* _PROBLEM DESCRIPTION_: Every line of the listing that contains the word "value" is to be copied out.

* _MATERIAL FOR THE TASK_:
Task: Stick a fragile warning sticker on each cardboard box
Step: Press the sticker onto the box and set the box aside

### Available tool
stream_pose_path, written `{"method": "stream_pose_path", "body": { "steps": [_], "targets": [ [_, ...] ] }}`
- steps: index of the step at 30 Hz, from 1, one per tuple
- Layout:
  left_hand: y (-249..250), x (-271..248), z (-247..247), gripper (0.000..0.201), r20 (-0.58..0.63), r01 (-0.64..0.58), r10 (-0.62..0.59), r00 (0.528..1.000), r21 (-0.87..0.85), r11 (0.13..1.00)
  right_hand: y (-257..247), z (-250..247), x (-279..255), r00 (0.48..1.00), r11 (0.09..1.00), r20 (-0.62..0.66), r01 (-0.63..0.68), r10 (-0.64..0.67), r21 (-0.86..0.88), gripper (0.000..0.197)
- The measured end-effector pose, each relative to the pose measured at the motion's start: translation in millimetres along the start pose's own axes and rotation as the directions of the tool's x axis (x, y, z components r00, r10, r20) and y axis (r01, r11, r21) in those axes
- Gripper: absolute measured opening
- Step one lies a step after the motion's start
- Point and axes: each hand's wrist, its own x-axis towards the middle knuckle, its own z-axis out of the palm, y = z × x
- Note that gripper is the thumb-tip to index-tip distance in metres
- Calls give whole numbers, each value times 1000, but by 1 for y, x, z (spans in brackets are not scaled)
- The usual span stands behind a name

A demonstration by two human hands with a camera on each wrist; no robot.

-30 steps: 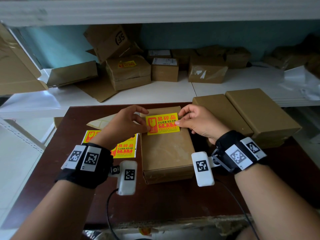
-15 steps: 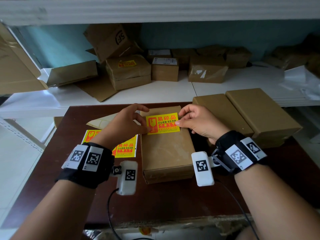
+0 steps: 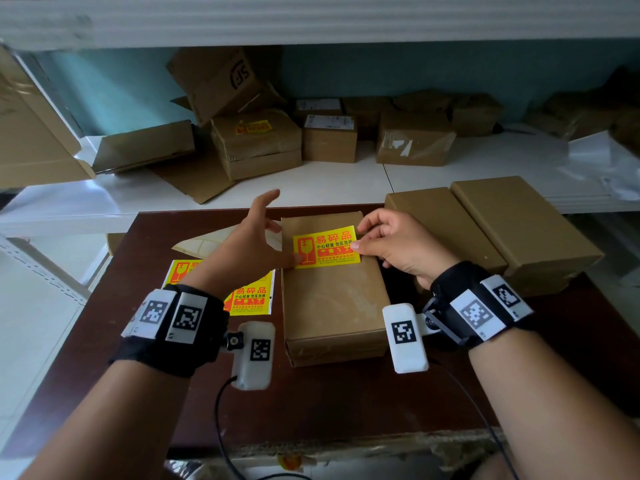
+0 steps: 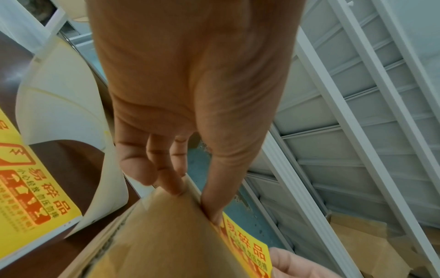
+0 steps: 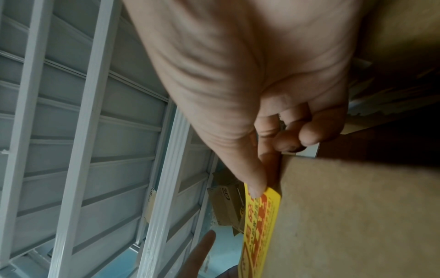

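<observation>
Yellow and red, the fragile sticker lies across the far end of the cardboard box in the middle of the dark worktop. Its long axis runs from nine o'clock to three o'clock, crosswise to the box, whose own long axis runs from six o'clock to twelve. The printed glass symbol sits at the nine o'clock end and the characters read upright from the person's side.

The left hand is at the sticker's nine o'clock edge, thumb tip pressed down on that edge where it meets the box, the other fingers straight and spread, pointing away toward twelve o'clock and holding nothing. The right hand is at the three o'clock edge and pinches that end between thumb and forefinger, the remaining fingers curled under. From the right wrist view the pinched end stands slightly off the cardboard; whether the middle of the sticker is already stuck down I cannot tell.

At nine o'clock from the box a sheet of more stickers lies flat on the worktop, with a curled piece of pale backing paper beyond it. At two o'clock two plain brown boxes sit side by side. On the white shelf behind, more cardboard boxes are heaped, one already labelled yellow.
</observation>
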Motion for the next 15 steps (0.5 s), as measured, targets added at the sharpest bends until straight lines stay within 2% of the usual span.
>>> {"method": "stream_pose_path", "body": {
  "steps": [6,15],
  "targets": [
    [-1,0,0,111,11,30,-30,999,1,1000,-1,-3,-2,1000,1000,2,-9,9,10,23],
    [1,-2,-1,104,40,76,-76,996,3,997,-1,-13,-3,998,1000,-63,-25,24,-11,20]
  ]
}}
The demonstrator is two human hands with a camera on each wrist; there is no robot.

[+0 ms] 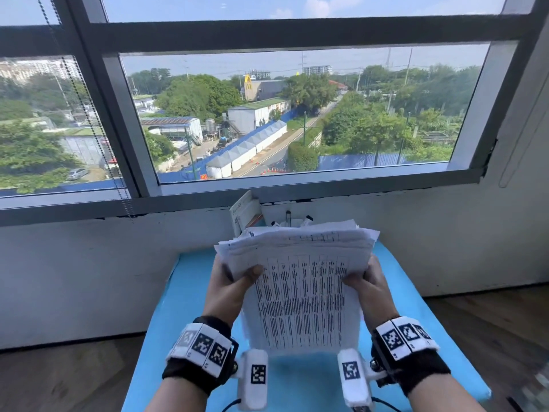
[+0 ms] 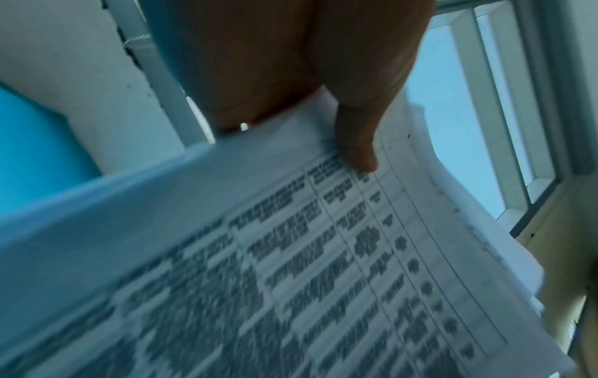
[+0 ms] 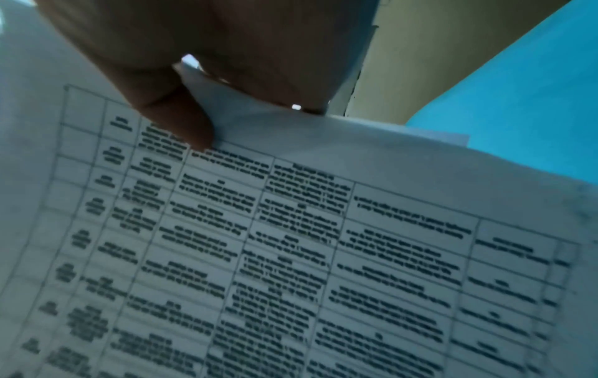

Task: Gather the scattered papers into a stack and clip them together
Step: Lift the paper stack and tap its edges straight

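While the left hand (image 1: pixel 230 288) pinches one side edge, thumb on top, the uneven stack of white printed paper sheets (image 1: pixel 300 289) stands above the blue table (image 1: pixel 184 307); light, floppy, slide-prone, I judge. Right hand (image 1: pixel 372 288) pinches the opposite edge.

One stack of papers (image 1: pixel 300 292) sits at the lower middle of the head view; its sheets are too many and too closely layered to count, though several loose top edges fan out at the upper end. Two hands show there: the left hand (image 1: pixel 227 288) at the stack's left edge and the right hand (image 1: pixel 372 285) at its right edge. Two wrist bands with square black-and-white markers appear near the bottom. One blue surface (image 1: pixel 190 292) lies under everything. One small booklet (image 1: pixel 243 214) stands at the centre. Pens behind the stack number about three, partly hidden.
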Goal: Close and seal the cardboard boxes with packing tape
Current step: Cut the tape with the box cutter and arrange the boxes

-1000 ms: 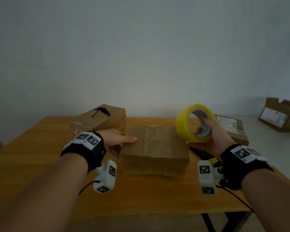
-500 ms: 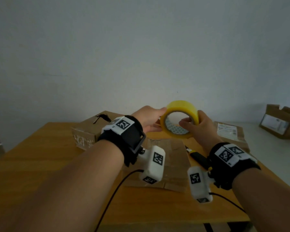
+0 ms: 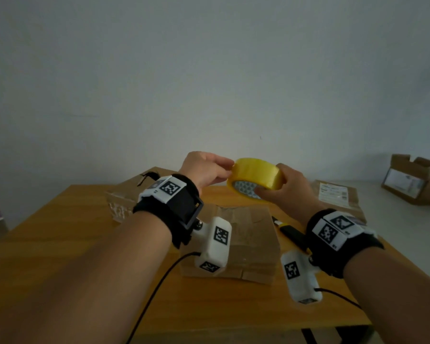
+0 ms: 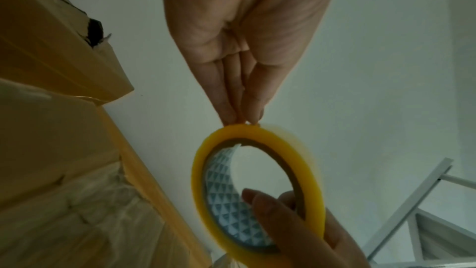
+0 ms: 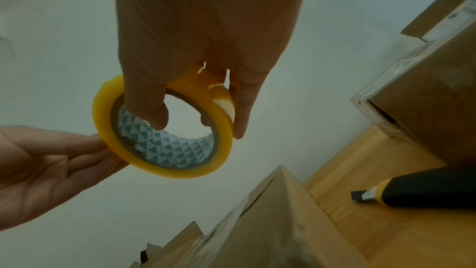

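In the head view, one yellow tape roll (image 3: pixel 255 175) is held in the air above the middle cardboard box (image 3: pixel 243 234). The right hand (image 3: pixel 287 187) is curled round the roll at its 3 o'clock side, thumb inside the core. The left hand (image 3: pixel 206 170) meets the roll's edge at 9 o'clock with thumb and fingertips brought together. Three boxes are counted on the wooden table (image 3: pixel 60 244): the middle one, a second box (image 3: pixel 124 194) at 10 o'clock, a third box (image 3: pixel 338 197) at 2 o'clock. A fourth box (image 3: pixel 412 183) is seen off the table at 3 o'clock. One utility knife (image 3: pixel 291 230) lies beside the middle box.

In the left wrist view, the fingertips (image 4: pixel 231 113) are seen pressed together on the roll's rim at 12 o'clock; whether a loose tape end is pinched cannot be told.

In the right wrist view, the roll is clamped between thumb (image 5: pixel 152 105) and fingers.
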`<control>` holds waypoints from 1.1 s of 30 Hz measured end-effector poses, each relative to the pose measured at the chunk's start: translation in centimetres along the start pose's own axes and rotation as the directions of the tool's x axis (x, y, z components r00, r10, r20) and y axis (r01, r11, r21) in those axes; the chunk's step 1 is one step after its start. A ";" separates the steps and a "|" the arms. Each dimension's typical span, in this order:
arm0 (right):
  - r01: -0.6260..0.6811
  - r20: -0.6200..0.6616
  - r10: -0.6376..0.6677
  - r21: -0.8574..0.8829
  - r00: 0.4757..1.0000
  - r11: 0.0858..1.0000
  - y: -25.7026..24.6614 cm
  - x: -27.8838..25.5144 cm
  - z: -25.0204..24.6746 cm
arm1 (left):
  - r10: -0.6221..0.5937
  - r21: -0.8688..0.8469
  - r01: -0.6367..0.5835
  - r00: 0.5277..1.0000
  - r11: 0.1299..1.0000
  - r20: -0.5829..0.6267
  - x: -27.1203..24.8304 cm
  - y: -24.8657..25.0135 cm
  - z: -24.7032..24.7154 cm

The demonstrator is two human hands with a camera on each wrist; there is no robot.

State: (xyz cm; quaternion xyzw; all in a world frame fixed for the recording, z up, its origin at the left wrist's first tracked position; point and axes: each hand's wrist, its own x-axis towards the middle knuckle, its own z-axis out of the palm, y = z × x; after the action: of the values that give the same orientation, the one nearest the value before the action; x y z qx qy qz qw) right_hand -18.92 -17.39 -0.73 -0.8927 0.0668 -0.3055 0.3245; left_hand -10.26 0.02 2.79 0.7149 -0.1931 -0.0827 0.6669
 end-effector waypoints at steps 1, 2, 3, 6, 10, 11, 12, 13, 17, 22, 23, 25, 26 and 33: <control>0.010 -0.022 -0.011 -0.038 1.000 0.999 -0.2 0.0 0.1 | -0.002 -0.018 0.001 1.000 1.000 -0.026 0.0 -0.3 -0.1; 0.018 -0.046 -0.021 -0.062 0.999 0.998 -0.4 -0.1 0.1 | -0.027 -0.047 0.025 0.999 0.999 -0.036 -0.1 -0.5 -0.1; 0.025 -0.063 -0.030 -0.079 0.998 0.997 -0.6 -0.2 0.2 | -0.078 -0.077 0.076 0.997 0.994 -0.023 -0.1 -0.6 -0.1; 0.048 -0.076 -0.057 -0.106 0.996 0.993 -1.3 -0.3 0.5 | -0.311 -0.142 0.331 0.939 0.933 0.148 -0.3 -0.6 0.0; 0.171 0.080 -0.155 -0.266 0.985 0.949 -2.4 -0.1 1.2 | -0.272 -0.447 0.309 0.951 0.839 0.147 0.0 0.2 -0.3; 0.205 0.139 -0.172 -0.284 0.975 0.937 -2.2 0.0 1.4 | -0.244 -0.471 0.276 0.961 0.838 0.129 0.1 0.4 -0.4; 0.217 0.177 -0.174 -0.261 0.969 0.941 -1.8 0.1 1.6 | -0.216 -0.448 0.246 0.969 0.860 0.118 0.3 0.6 -0.5; 0.203 0.191 -0.162 -0.219 0.968 0.954 -1.5 0.2 1.6 | -0.191 -0.386 0.219 0.975 0.896 0.110 0.5 0.6 -0.6; 0.100 0.106 -0.088 -0.118 0.990 0.988 -1.2 0.9 0.4 | -0.080 -0.100 0.095 0.987 0.990 0.140 0.4 0.2 -1.2; 0.161 0.198 -0.098 -0.337 0.975 0.928 -1.8 1.8 0.8 | -0.031 -0.052 0.052 0.939 0.997 0.342 -0.8 -0.1 -0.2; 0.146 0.163 -0.097 -0.324 0.982 0.935 -1.8 1.8 0.7 | -0.030 -0.063 0.057 0.927 0.996 0.373 -1.1 -0.2 0.0; 0.125 0.120 -0.093 -0.295 0.988 0.947 -1.6 1.7 0.7 | -0.026 -0.087 0.068 0.910 0.994 0.414 -1.4 -0.5 0.1; 0.119 0.112 -0.090 -0.289 0.990 0.950 -1.5 1.6 0.7 | -0.026 -0.094 0.072 0.906 0.993 0.423 -1.4 -0.6 0.1; 0.097 0.066 -0.086 -0.200 0.994 0.975 -1.1 1.1 1.2 | -0.009 -0.159 0.097 0.876 0.983 0.481 -1.0 -1.0 -0.1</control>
State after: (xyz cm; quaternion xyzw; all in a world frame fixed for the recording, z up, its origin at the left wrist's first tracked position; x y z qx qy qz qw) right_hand -17.41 -16.21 -0.27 -0.9315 0.0472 -0.2864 0.2191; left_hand -11.00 0.55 1.67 0.6148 -0.3240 -0.2919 0.6571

* _SOLUTION TO THE PROBLEM_:
- Calls give whole numbers, each value times 1000, but by 1 for y, x, z (spans in brackets are not scaled)
State: (xyz cm; quaternion xyzw; all in a world frame fixed for the recording, z up, its origin at the left wrist's first tracked position; point and axes: each hand's wrist, its own x-axis towards the middle knuckle, its own z-axis out of the palm, y = z × x; after the action: of the values that give the same orientation, the one nearest the value before the action; x y z qx qy qz qw) right_hand -18.92 -17.39 -0.73 -0.8927 0.0668 -0.3055 0.3245; left_hand -10.26 0.02 2.79 0.7149 -0.1931 -0.0827 0.6669

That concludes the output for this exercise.